▶ [Work to complete] Could you transcribe all of the data word for word?

▶ [Recorded information]
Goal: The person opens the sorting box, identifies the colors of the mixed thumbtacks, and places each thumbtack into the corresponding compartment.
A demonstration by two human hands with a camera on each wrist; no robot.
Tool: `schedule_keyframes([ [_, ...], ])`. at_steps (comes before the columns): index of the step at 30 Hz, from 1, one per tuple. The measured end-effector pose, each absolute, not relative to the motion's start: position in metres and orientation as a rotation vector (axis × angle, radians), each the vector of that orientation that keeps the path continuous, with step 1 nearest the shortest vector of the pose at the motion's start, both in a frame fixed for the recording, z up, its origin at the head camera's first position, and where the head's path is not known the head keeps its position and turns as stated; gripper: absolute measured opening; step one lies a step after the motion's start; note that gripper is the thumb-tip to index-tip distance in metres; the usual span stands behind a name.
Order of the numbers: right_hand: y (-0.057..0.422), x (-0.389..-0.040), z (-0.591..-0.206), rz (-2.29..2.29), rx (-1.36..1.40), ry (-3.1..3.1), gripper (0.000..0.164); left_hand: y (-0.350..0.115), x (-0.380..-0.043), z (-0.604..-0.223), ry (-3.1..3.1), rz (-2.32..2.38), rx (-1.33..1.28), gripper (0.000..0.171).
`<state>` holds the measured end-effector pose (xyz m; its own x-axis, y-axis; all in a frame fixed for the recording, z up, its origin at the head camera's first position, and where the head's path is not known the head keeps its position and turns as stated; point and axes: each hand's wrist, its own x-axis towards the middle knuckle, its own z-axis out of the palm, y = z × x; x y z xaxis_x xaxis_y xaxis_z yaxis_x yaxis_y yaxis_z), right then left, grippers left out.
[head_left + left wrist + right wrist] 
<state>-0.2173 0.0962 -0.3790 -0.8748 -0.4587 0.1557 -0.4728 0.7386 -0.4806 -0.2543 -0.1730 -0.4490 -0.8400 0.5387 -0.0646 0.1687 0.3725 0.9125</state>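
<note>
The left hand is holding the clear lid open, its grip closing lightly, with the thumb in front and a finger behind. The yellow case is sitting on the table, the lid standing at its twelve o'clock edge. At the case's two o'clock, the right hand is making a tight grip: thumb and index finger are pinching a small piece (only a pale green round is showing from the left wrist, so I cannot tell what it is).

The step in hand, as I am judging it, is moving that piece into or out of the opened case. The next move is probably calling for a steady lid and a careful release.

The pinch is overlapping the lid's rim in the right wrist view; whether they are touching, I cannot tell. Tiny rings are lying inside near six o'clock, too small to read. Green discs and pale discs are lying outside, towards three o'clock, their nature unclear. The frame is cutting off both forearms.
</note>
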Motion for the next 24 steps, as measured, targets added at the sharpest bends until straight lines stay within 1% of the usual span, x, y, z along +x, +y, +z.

▶ [Written reply]
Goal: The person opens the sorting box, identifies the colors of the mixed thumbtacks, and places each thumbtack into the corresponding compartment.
A demonstration by two human hands with a camera on each wrist; no robot.
Tool: `schedule_keyframes([ [_, ...], ])`. at_steps (comes before the columns): index of the step at 30 Hz, from 1, one per tuple. The measured end-effector pose, each absolute, not relative to the motion's start: position in metres and orientation as a rotation vector (axis × angle, radians), each the vector of that orientation that keeps the path continuous, with step 1 nearest the shortest vector of the pose at the motion's start, both in a frame fixed for the recording, z up, its origin at the head camera's first position, and where the head's path is not known the head keeps its position and turns as stated; gripper: absolute measured opening; step one lies a step after the motion's start; note that gripper is the thumb-tip to index-tip distance in metres; the usual span stands behind a name.
Order of the numbers: right_hand: y (-0.057..0.422), x (-0.389..-0.040), z (-0.591..-0.206), rz (-2.29..2.29), rx (-1.36..1.40), ry (-3.1..3.1), gripper (0.000..0.164); left_hand: y (-0.350..0.115), x (-0.380..-0.043), z (-0.604..-0.223), ry (-3.1..3.1), rz (-2.32..2.38), rx (-1.33..1.28), gripper (0.000..0.171).
`<state>` holds the measured end-effector pose (xyz m; its own x-axis, y-axis; all in a frame fixed for the recording, z up, its origin at the head camera's first position, and where the head's path is not known the head keeps its position and turns as stated; point and axes: each hand's wrist, its own x-axis towards the middle knuckle, its own z-axis out of the palm, y = z × x; x y z xaxis_x xaxis_y xaxis_z yaxis_x yaxis_y yaxis_z), right then left, grippers left out.
[head_left + left wrist + right wrist] 
<state>-0.2173 0.0962 -0.3790 -0.8748 -0.4587 0.1557 -0.4728 0.7386 -0.4806 -0.2543 -0.1730 -0.4490 -0.8400 0.5387 -0.0646 0.1687 0.3725 0.9125</state>
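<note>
The left hand is holding the clear lid open, its grip closing lightly, with the thumb in front and a finger behind. The yellow case is sitting on the table, the lid standing at its twelve o'clock edge. At the case's two o'clock, the right hand is making a tight grip: thumb and index finger are pinching a small piece (only a pale green round is showing from the left wrist, so I cannot tell what it is).

The step in hand, as I am judging it, is moving that piece into or out of the opened case. The next move is probably calling for a steady lid and a careful release.

The pinch is overlapping the lid's rim in the right wrist view; whether they are touching, I cannot tell. Tiny rings are lying inside near six o'clock, too small to read. Green discs and pale discs are lying outside, towards three o'clock, their nature unclear. The frame is cutting off both forearms.
</note>
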Motion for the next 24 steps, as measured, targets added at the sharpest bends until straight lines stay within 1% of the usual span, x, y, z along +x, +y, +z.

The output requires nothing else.